Two other RTC protocol changes, NPRR1268 and NPRR1270, were placed on the board’s consent agenda.
Benjamin Barkley, the Office of Public Utility Counsel’s CEO, voted against the motion, saying setting the ASDC demand floor at $15 without seeing how it would perform with RTC is “premature.”
“Set [the floor] at $0 just to see how the market would respond in that circumstance,” he said.
Buckley again cast the lone dissenting vote against NPRR1190, which allows recovery of a “demonstrable financial loss” arising from a manual high dispatch limit override reducing real power output, when the output is intended to meet QSEs’ load obligations. The Technical Advisory Committee lowered the $10 million threshold that would trigger a review to $3.5 million. (See “Amended NPRR Passes,” ERCOT TAC Opens Discussion on Proposed RTC Changes.)
The directors also approved a correction of real-time prices for some operating days between Aug. 12 and Sept. 11 in 2024. A software update to ERCOT’s energy management system resulted in stale telemetered MW values, leaving the ISO short $3.3 million in statement charges.
The board’s consent agenda included six other NPRRs, two changes to the Planning Guide (PGRRs), single changes to the Nodal Operating and Settlement Metering Operating (NOGRR, SMOGRR), a system change request (SCR) and a modification to the Verifiable Cost Manual (VCMRR):
-
-
- NPRR1234, PGRR115: Establishes interconnection and modeling requirements for large loads, defined as one or more facilities at a single site with an aggregate peak power demand of 75 MW or more.

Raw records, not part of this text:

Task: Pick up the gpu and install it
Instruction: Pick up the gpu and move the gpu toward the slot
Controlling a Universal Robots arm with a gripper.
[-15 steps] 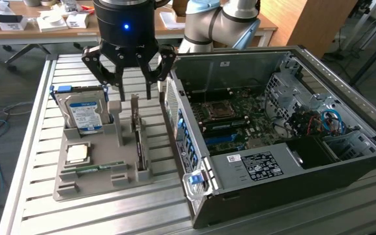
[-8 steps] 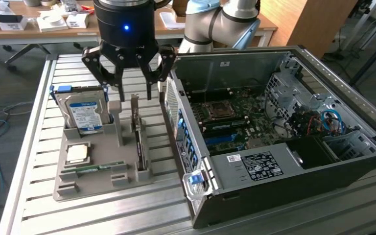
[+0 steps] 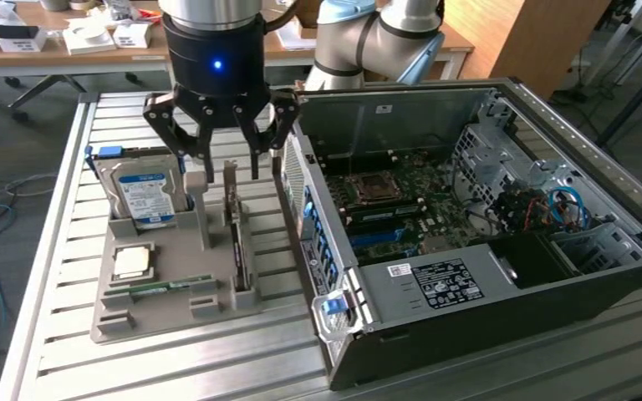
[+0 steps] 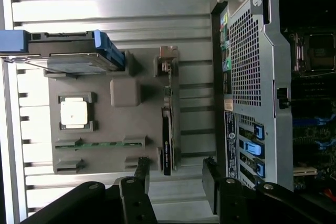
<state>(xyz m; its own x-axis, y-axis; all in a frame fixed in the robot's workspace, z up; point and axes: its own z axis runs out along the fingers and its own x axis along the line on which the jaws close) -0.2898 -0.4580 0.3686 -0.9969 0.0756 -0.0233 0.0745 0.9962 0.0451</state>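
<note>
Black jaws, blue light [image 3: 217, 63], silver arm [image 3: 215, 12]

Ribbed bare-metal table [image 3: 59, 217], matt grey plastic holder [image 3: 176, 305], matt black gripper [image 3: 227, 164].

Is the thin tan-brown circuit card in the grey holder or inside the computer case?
In the grey holder: the circuit card stands on edge in its slot, outside the computer case.

Hard drive [image 4: 68, 59] cut by picture edge; gpu [image 4: 166, 140] edge-on, face unseen; case label [image 3: 446, 284] too small to read.
</note>
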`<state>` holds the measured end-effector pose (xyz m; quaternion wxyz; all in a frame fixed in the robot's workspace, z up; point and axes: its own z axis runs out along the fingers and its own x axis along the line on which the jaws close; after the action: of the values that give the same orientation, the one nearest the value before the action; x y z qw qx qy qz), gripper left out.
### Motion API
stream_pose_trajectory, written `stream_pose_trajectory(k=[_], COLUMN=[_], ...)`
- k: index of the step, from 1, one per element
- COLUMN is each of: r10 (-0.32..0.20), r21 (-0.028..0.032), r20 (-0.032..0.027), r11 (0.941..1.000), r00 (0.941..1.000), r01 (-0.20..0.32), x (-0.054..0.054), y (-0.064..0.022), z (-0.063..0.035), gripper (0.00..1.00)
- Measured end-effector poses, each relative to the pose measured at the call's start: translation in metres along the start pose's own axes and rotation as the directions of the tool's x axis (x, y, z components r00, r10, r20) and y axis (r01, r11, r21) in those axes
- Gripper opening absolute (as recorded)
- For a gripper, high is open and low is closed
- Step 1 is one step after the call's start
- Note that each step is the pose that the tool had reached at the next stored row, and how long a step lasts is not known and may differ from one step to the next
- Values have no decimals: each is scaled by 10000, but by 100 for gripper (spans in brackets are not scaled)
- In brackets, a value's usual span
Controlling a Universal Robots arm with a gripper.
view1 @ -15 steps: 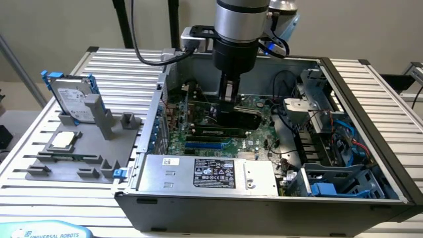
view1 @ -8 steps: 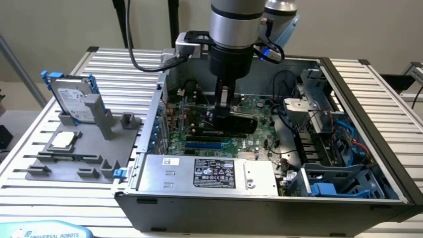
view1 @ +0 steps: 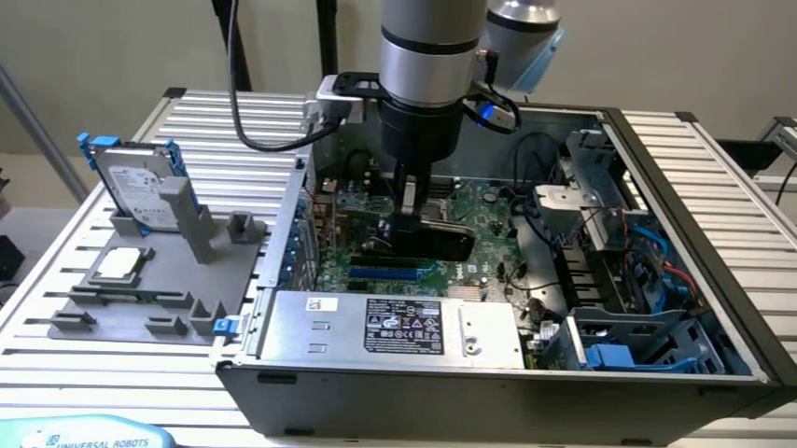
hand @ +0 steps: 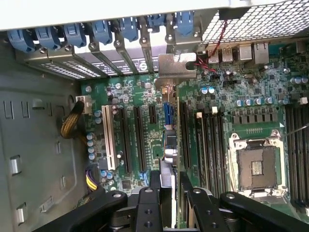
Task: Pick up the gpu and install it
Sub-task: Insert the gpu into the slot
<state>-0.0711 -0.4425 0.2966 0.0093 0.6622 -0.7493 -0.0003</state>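
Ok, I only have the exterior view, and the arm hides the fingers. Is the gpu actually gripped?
Observer: Yes. In the wrist view the gpu sits edge-on between the fingers of the gripper.
Operator: Where is its bracket?
Observer: The silver bracket is at the rear slot row, beside the blank slot covers under the blue latches. I cannot tell whether the card is seated.
Operator: And the processor socket?
Observer: The processor socket is empty.
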Motion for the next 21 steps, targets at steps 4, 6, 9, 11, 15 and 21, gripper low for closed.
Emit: stream_pose_trajectory(k=[4,6,9,11,15,21], r10=[-36,-59,-96,-107,-114,-296], r21=[1,1,9,35,46,91], r20=[0,0,1,3,6,7], r11=[10000,10000,10000,9999,9999,9995], r00=[10000,10000,10000,9999,9999,9996], r01=[36,59,96,107,114,296], x=[40,58,75,78,77,43], y=[59,97,185,207,206,211], z=[54,77,114,127,143,199], gripper=[27,27,27,27,27,27])
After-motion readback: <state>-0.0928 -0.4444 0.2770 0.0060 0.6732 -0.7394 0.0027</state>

- NPRR1241: Clarifies the hourly standby fee clawbacks for firm fuel supply service during a winter weather watch by using a sliding scale.

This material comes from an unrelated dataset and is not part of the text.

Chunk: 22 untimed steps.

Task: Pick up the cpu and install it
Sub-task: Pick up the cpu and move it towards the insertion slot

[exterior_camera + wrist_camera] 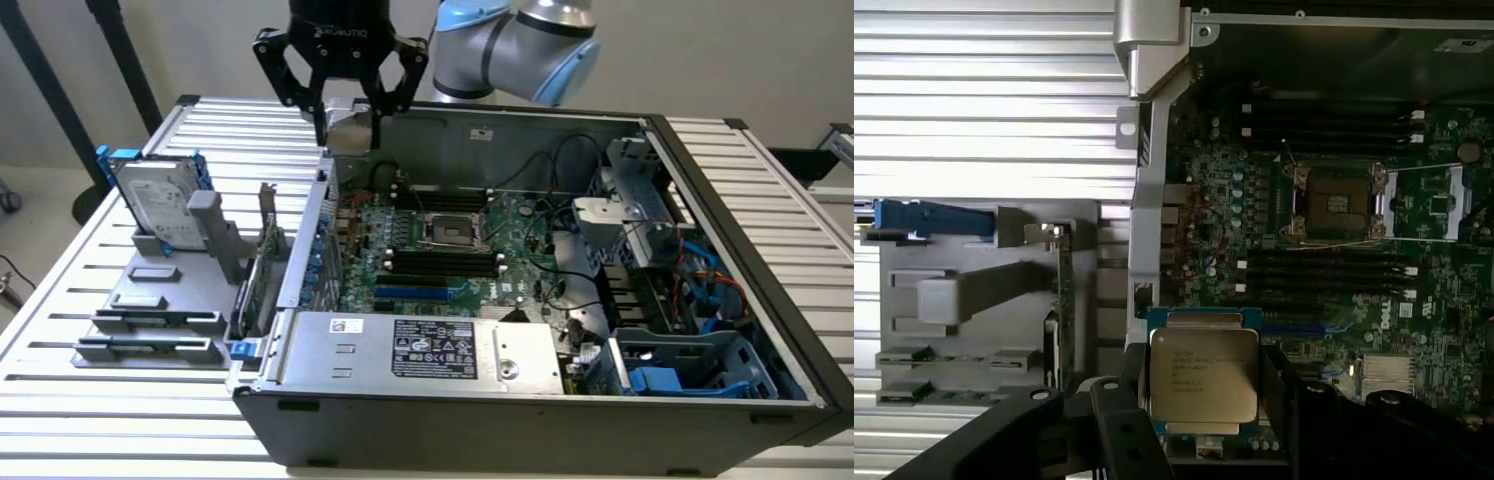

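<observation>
Since the cpu [1204, 385] is off the holder and pinched between the gripper [347, 120] fingers [1116, 432] on two opposite edges, metal top toward the wrist camera, I read this as the carry step: pick done, install not yet; going from the exterior view's left: slatted table [67, 270], grey parts holder [167, 300] with the hard drive [154, 200] upright in its blue frame, all well apart from the gripper; then the case side wall [310, 225], its top edge running just beside the held chip as the wrist camera looks down; gripper hangs high over the case's far corner on that side; further right the socket [449, 232] sits mid-board, uncovered, its retaining frame [1426, 190] apparently swung open beside it; memory slots [441, 264] close by; seating, in my judgement, calls for a level chip squared to the socket and a straight, gentle drop; room above the board looks generous; tight spots are the wall edge, the cables [567, 160] and the drive cage [654, 225] on the right.
</observation>
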Each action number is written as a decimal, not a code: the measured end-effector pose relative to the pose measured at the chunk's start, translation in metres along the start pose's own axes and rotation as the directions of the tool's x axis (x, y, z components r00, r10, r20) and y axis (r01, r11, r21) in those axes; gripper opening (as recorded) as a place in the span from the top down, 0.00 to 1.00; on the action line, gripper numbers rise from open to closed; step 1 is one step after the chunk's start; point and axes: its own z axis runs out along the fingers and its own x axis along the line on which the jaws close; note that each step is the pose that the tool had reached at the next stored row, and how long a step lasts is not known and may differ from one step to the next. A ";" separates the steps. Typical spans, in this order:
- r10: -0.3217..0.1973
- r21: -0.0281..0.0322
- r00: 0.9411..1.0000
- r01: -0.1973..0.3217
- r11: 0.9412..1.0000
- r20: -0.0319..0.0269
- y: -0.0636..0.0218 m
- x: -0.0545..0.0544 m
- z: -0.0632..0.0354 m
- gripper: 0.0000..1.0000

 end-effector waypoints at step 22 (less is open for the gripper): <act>0.000 0.000 1.000 0.000 1.000 0.000 0.0512 -0.060 0.0299 0.45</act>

- NPRR1256: Changes language in adjustment period and real-time operations protocols related to must-run alternatives (MRAs), primarily in grey-boxed language from NPRR885 (Must-Run Alternative Details and Revisions Resulting from PUCT Project No. 46369, Rulemaking Relating to Reliability Must-Run Service) to align the terminology for energy storage resources (ESRs) in the single-model era. It also specifies how qualified scheduling entities representing ESR MRAs would be settled for providing MRA service.
- NPRR1268: Defines the methodology for disaggregating the operating reserve demand curve into blended ancillary service demand curves.
- NPRR1270: Updates requirements for load resources that are changing under RTC and were not updated in earlier revisions; removes language associated with group assignments in the day-ahead market; and eliminates the automatic qualification of all resources to provide on-line non-spinning reserve and SCED-dispatchable ERCOT contingency reserve service, among other changes. Resources will be required to undergo a qualification test to provide each of these services.
- NPRR1273: Modifies ESRs’ capacity to the amount sustained for 45 minutes included in the physical responsive capability’s calculation.
- NOGRR274: Conforms the guide to NPRR1217’s (Remove Verbal Dispatch Instruction Requirement for Deployment and Recall of Load Resources and Emergency Response Service Resources) protocol changes.
- PGRR119: Codifies that a reliability margin will be used when limits associated with a stability constraint are modeled in the Regional Transmission Plan’s reliability and economic base cases.
- SCR829: Adds an application programming interface to upload and download unit testing data from the net dependable capability and reactive capability application.
- SMOGRR028: Gives guidance for allowing loss compensation for current limiting reactors.
- VCMRR042: Adds seasonal sulfur dioxide and nitrogen oxide prices obtained from indices to calculate emission costs from May through September; annual prices would continue to be used from October through April.